### Task brief
Copy all lines below exactly as written. Leave pictures out.

START Records provided

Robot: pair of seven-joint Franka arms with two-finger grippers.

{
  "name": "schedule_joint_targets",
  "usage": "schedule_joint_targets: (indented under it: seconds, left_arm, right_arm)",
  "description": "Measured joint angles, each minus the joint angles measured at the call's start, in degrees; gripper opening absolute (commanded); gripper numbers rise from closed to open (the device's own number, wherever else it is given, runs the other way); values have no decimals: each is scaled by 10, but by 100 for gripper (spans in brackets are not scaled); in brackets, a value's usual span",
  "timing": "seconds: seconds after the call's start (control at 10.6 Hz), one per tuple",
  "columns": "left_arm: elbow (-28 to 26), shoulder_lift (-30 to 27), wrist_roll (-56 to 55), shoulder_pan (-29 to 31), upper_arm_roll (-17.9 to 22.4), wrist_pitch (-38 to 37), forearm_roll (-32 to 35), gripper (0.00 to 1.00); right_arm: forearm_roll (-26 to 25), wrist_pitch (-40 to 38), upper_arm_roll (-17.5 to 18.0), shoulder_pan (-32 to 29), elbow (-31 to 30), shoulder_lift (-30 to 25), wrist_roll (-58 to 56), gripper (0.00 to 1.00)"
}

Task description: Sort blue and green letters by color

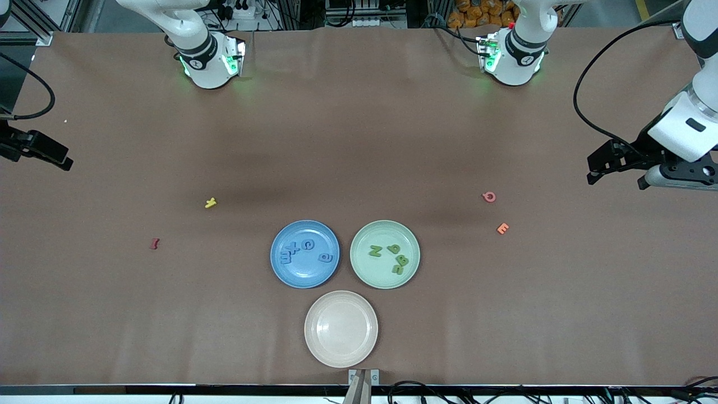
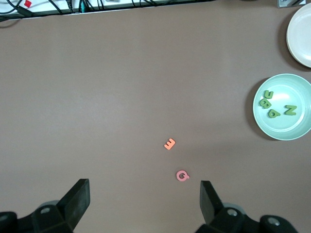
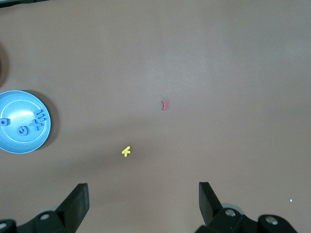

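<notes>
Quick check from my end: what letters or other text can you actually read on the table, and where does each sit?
"M", "X", "C", "a": blue letters on the blue plate.
"N", "a", "B", "u": green letters on the green plate.
"Q": pink letter on the bare table.
"E": orange letter on the bare table.
Yellow letter and dark red letter: too small to read.

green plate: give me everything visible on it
The green plate is round, pale green, smooth and plastic-looking, with a raised rim. It sits flat on the brown table, beside the blue plate toward the left arm's end, and farther from the front camera than the cream plate. Four darker green letters lie in it, an N apart and three clustered near the rim. No claw touches it.
</notes>
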Motion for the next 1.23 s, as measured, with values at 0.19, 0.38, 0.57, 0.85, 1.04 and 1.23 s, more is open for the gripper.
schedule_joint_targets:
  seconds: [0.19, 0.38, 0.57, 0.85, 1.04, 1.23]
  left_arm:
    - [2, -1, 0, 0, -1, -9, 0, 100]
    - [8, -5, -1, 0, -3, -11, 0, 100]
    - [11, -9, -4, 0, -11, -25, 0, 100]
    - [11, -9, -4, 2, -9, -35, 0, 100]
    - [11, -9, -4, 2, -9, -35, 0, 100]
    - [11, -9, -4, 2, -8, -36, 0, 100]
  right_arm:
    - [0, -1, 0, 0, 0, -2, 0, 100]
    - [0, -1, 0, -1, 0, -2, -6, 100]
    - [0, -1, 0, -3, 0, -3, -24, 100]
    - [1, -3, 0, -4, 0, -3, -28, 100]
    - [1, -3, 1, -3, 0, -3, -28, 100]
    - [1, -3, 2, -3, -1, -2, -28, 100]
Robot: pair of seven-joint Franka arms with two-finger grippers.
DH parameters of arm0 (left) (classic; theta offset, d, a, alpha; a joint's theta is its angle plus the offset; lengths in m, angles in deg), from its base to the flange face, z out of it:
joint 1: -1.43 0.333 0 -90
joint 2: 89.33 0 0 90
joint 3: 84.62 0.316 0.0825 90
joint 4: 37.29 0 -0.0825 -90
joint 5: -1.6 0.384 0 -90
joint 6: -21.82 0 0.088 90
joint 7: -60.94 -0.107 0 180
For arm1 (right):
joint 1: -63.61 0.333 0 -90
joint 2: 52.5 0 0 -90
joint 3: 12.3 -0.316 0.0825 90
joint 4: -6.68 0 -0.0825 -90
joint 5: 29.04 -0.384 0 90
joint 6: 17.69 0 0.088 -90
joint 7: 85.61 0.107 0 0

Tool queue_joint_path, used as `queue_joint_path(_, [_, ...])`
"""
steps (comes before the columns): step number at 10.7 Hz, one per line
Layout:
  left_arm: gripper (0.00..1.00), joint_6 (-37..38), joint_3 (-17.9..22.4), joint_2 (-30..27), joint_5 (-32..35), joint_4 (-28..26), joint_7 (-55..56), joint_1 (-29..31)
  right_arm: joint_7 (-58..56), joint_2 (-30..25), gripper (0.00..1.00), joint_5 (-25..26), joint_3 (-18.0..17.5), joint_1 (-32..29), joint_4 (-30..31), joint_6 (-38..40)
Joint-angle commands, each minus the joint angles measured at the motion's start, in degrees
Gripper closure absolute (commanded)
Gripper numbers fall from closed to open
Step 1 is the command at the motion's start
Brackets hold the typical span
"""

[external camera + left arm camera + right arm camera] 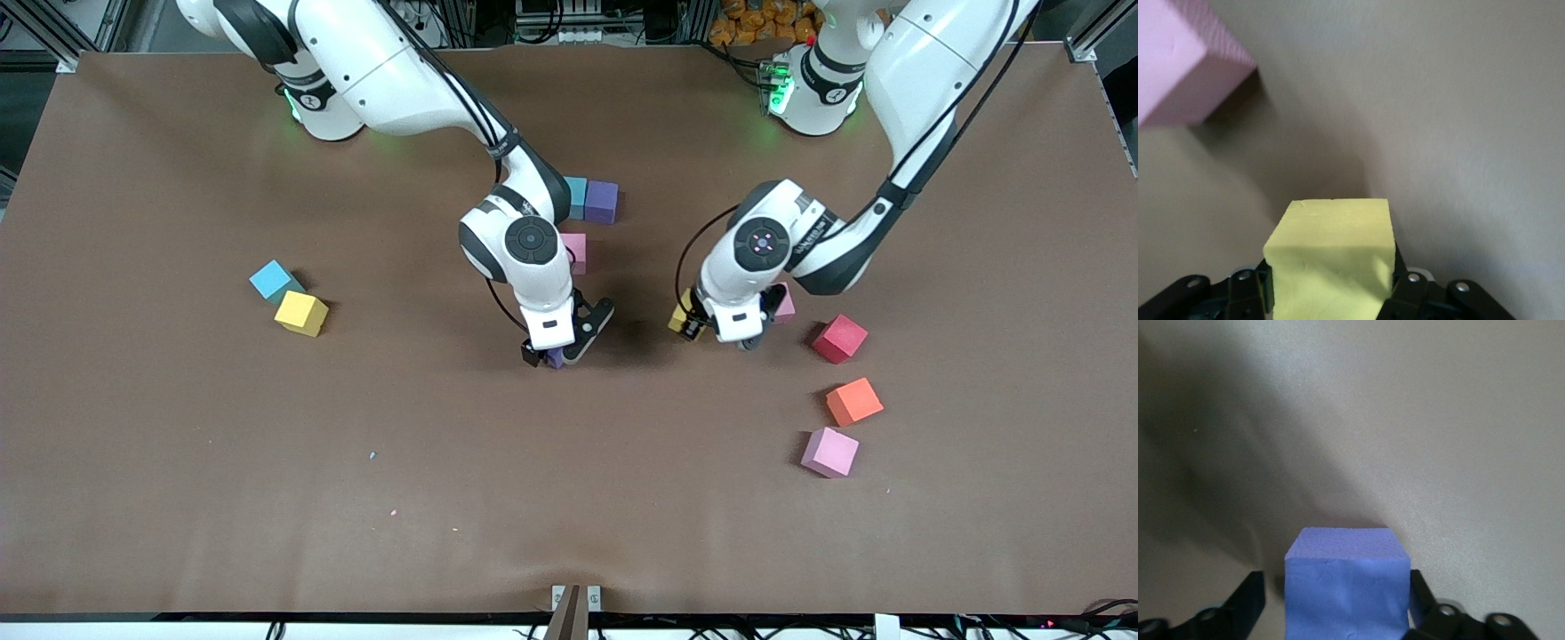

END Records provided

### Exercise result
Robot: pair of seven-joint Franka arms with two-finger grippers.

{
  "name": "schedule_joint_targets",
  "usage": "schedule_joint_targets: (indented under it: seconds, left_arm, right_arm)",
  "description": "Measured joint angles, each minus the joint angles measured at the call's start, in degrees; gripper opening absolute (commanded); gripper numbers rise from closed to open (the device's own number, wherever else it is given, runs the other way); values have no decimals: each is scaled by 10, but by 100 for gripper (spans in brackets are not scaled); in brackets, a value's usual span",
  "timing": "seconds: seconds after the call's start (control at 10.6 Hz), one per tuple",
  "columns": "left_arm: elbow (-28 to 26), shoulder_lift (-30 to 27), wrist_roll (-56 to 55), shoulder_pan (-29 to 31), upper_arm_roll (-17.9 to 22.4), wrist_pitch (-38 to 37), forearm_roll (-32 to 35), gripper (0.00 to 1.00); right_arm: forearm_roll (-26 to 25), wrist_pitch (-40 to 38), upper_arm_roll (-17.5 to 18.0), shoulder_pan (-32 to 29), elbow (-31 to 30), shoulder_lift (-30 to 25), wrist_roll (-58 to 56), gripper (0.00 to 1.00)"
}

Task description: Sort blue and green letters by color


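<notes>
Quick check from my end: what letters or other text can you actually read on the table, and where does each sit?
"M", "X", "C", "a": blue letters on the blue plate.
"N", "a", "B", "u": green letters on the green plate.
"Q": pink letter on the bare table.
"E": orange letter on the bare table.
Yellow letter and dark red letter: too small to read.

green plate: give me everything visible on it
The green plate is round, pale green, smooth and plastic-looking, with a raised rim. It sits flat on the brown table, beside the blue plate toward the left arm's end, and farther from the front camera than the cream plate. Four darker green letters lie in it, an N apart and three clustered near the rim. No claw touches it.
</notes>
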Motion for the next 1.23 s, as measured, with values at 0.19, 0.38, 0.57, 0.85, 1.04 and 1.23 s, more is open for the gripper.
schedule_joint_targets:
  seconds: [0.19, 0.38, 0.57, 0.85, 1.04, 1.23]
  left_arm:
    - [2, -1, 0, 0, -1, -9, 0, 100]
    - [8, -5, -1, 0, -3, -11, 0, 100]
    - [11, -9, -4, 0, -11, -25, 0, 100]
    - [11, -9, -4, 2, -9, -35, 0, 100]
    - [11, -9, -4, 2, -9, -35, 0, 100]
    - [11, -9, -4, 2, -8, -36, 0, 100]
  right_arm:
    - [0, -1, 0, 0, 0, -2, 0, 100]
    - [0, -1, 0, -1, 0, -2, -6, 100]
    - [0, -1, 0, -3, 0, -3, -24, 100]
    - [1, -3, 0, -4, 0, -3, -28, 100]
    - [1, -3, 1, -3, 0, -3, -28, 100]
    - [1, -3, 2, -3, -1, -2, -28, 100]
Robot: pair of seven-joint Franka arms with two-finger grippers.
DH parameters of arm0 (left) (classic; theta offset, d, a, alpha; a joint's theta is its angle plus the offset; lengths in m, angles in deg), from its base to the flange face, z out of it:
joint 1: -1.43 0.333 0 -90
joint 2: 89.33 0 0 90
joint 3: 84.62 0.316 0.0825 90
joint 4: 37.29 0 -0.0825 -90
joint 5: -1.6 0.384 0 -90
joint 6: -21.82 0 0.088 90
joint 7: -60.94 -0.107 0 180
For arm1 (right):
joint 1: -63.61 0.333 0 -90
joint 2: 52.5 0 0 -90
joint 3: 12.3 -0.316 0.0825 90
joint 4: -6.68 0 -0.0825 -90
joint 5: 29.04 -0.384 0 90
joint 6: 17.69 0 0.088 -90
joint 7: 85.61 0.107 0 0

Tool queue_joint_path, used as `queue_joint_path(_, [_, ...])`
"""
steps (comes before the columns): step number at 10.7 Hz, one per line
Layout:
  left_arm: gripper (0.00..1.00), joint_6 (-37..38), joint_3 (-17.9..22.4), joint_2 (-30..27), joint_5 (-32..35), joint_4 (-28..26), joint_7 (-55..56), joint_1 (-29..31)
  right_arm: joint_7 (-58..56), joint_2 (-30..25), gripper (0.00..1.00), joint_5 (-25..26), joint_3 (-18.0..17.5), joint_1 (-32..29), joint_4 (-30..31), joint_6 (-38..40)
Joint-angle commands, each minus the joint angles measured at the motion's start, in degrees
Gripper closure absolute (commanded)
Gripper numbers fall from closed to open
Step 1 is the command at the motion's start
Brackets hold the typical span
"""

[external camera + left arm camera + right arm camera] 

The output is complete, and nothing more is needed.